Similarly, capitalism tends to waste resources due to what someone or other referred to as "the anarchy of production". Take building insulation for example. In the U.S. insulating all new building at a rating of around R-64 would save energy at a cost equivalent of well under $7.00 a barrel of oil. So why don't builders insulate all new buildings to this degree and add the equivalent of say $14.00/bbl to the price of the building?

The problem of course is that when businesses buy or lease office space, when families buy or lease homes, energy efficiency can't be the determining factor. Location is critical. Families need access to work, schools, shopping. Businesses need access to customers, workers, and suppliers. And beyond locations is layout; businesses and families both want appropriate floor plans, materials, and quality of construction suiting their particular needs. And both must operate within budgets. Because energy efficiency in seldom a determining factor in the purchase, it does not add greatly to the seller's bargaining power. As a result, U.S. developers generally cannot recover the cost of constructing more energy efficient buildings than required by law, and generally don't build much more energy efficiency than this. (Note by the way that "green taxes" would not solve this problem. Insulation is ALREADY a cheaper solution than additional heating fuel.) In short, even in the absence of externalities capitalism provides perverse incentives to waste resources.

I will simply add that problem of externalities, and probably that of perverse incentives as well, does not apply only to capitalism but to any industrial society in which power is concentrated in small elite - i.e. non-capitalist dictatorships.

This leads to the first question James Heartfield asked - as to whether environmentalism in inherently anti-mass and anti-worker. Obviously environmentalists operating from premises I've outlined above have good reason not to be anti-mass or anti-worker, and in fact good reason to support egalitarianism and anti-capitalism.

This does beg the question of why so much of the environmental movement is in fact Malthusian. Part of the answer I gave was in the post James was replying to. In the U.S., at any rate the left does not for practical purposes exist. There are no progressive movements in the U.S. in which the majority does not take for granted the absolute necessity for capitalism, and the impossibility of any alternative. It seems a bit unfair to attack environmentalism for lack of superiority to other movements.

But environmentalism does have one weakness that might exacerbate these tendencies that afflict all U.S. movements at this historical moment.
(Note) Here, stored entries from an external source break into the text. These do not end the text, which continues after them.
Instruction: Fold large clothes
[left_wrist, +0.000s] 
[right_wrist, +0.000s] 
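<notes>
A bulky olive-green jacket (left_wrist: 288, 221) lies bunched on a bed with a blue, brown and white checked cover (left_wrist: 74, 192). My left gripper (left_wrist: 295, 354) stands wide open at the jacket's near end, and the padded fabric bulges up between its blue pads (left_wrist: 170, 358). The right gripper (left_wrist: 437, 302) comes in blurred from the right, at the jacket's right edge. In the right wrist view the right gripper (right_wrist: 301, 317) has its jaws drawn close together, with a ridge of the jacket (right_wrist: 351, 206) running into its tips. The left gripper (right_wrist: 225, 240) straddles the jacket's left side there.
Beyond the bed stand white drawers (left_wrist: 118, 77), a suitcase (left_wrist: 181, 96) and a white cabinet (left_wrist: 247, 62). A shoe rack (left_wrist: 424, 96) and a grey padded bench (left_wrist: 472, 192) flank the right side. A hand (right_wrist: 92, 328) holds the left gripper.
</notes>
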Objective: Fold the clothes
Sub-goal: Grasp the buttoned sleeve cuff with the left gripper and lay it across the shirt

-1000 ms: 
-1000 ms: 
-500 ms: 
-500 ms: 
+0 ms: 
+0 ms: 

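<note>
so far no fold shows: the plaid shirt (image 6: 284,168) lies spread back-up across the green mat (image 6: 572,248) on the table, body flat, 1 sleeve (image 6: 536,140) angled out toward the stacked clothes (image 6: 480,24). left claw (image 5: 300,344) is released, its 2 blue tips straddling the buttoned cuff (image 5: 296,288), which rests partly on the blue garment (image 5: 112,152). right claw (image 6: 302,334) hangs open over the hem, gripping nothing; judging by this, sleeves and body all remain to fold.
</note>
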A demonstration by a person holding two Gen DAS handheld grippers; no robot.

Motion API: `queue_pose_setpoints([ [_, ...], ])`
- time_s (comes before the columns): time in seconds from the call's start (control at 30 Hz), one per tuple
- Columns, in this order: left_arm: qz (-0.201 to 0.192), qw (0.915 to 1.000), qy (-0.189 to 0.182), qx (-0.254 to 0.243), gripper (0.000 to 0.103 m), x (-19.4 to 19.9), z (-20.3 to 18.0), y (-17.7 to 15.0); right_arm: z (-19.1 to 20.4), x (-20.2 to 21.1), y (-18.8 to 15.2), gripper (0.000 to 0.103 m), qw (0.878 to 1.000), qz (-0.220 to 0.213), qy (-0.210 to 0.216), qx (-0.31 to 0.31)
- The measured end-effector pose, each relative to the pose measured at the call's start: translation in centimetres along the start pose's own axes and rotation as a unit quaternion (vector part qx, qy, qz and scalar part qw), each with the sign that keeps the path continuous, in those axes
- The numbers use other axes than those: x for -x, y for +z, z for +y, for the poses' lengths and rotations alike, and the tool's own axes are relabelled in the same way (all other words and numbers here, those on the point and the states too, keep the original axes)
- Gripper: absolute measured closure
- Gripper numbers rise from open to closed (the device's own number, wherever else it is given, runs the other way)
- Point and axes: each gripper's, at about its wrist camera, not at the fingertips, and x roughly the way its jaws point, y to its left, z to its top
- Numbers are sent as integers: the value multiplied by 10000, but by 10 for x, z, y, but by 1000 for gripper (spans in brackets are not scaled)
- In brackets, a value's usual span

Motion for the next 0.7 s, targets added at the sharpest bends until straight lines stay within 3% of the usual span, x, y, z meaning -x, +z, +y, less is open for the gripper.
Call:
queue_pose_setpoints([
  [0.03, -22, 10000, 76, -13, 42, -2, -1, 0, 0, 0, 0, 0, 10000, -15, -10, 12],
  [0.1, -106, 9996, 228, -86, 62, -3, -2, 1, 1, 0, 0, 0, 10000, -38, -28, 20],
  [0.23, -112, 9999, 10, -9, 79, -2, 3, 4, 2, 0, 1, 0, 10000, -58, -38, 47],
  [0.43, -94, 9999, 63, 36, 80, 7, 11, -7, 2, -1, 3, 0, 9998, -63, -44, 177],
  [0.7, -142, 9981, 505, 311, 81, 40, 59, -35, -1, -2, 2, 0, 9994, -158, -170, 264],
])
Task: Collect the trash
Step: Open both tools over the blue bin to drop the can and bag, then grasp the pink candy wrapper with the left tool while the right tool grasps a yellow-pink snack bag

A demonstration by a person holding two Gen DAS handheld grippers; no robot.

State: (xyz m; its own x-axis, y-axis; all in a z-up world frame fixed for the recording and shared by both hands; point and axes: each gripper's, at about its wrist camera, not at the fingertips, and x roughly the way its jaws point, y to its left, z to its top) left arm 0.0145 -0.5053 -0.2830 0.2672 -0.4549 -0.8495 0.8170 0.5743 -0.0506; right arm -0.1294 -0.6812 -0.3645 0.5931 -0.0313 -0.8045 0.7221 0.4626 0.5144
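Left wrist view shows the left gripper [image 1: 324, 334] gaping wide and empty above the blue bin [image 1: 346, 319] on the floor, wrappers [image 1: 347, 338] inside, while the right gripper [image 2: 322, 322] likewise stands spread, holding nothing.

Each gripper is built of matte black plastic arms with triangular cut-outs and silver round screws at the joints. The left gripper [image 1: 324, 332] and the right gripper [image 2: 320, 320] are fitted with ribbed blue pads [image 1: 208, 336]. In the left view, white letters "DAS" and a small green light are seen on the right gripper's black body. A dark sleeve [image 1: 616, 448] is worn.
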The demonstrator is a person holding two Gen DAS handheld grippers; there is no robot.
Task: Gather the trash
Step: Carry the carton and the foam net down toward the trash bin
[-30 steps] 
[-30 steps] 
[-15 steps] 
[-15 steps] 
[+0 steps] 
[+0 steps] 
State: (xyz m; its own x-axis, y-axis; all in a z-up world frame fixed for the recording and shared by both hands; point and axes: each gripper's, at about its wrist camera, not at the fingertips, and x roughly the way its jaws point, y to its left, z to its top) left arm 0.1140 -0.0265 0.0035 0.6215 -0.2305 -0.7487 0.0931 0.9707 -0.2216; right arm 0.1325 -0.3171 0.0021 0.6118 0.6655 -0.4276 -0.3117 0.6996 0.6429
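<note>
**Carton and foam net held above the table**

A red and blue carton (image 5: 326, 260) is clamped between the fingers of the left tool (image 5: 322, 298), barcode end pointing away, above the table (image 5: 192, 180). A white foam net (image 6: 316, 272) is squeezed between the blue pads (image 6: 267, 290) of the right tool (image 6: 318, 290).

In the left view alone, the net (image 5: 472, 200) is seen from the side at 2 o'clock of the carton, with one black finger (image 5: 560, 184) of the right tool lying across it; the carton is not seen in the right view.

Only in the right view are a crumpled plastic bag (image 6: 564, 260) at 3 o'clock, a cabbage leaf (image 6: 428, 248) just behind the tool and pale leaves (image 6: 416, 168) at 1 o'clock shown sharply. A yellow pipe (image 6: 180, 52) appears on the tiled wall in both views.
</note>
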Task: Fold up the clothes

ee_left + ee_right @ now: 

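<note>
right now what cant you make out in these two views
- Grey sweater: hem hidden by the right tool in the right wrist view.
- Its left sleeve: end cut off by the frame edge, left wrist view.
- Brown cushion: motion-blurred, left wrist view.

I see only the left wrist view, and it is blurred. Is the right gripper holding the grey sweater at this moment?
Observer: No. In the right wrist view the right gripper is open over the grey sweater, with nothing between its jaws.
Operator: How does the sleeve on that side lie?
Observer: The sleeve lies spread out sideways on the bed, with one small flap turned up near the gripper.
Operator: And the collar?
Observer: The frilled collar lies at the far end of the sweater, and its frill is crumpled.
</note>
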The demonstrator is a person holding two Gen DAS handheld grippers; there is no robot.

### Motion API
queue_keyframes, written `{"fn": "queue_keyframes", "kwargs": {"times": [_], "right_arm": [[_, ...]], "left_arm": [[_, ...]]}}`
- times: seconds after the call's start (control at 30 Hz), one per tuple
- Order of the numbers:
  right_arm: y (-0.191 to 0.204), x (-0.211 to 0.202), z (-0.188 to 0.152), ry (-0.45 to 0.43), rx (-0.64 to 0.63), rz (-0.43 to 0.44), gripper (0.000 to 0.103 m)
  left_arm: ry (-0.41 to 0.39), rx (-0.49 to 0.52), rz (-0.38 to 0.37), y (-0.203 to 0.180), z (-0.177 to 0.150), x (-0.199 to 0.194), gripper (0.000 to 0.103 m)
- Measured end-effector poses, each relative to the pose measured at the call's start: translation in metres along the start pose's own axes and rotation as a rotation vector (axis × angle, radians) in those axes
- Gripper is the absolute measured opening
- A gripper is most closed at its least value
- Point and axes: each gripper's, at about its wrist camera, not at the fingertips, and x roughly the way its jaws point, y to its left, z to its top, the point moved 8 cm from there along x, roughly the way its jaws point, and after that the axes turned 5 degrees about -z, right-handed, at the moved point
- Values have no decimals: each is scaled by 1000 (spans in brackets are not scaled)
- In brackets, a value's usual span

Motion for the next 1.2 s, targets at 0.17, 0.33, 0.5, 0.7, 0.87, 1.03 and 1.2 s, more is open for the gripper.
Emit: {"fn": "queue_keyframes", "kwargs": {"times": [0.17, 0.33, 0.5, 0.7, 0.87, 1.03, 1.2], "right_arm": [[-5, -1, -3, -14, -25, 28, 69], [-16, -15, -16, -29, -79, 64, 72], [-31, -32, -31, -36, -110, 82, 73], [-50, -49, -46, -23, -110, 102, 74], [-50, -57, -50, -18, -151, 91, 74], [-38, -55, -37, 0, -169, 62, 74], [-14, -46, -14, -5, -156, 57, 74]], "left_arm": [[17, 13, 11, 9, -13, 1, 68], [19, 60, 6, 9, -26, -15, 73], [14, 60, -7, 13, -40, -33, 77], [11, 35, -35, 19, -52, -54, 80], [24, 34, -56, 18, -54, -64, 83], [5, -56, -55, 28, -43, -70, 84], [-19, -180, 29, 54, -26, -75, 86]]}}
Paradoxically, perhaps one could say dialectically, this stems from a strength. Environmental problems affect mainly the working class. But they can't avoid affecting the rich to some extent as well. Not even the rich can drink exclusively bottled water, nor is bottled water free of contamination. Very few of the rich want to spend all their time mansions surrounded by pristine forests, and never sample the pleasure of the city.

As a result some capitalists, and a quite large number of members of the coordinator class, are attracted to environmental movement. Because they can give more money, more time, and often have more business skills they tend to gain influence out of proportion to their numbers.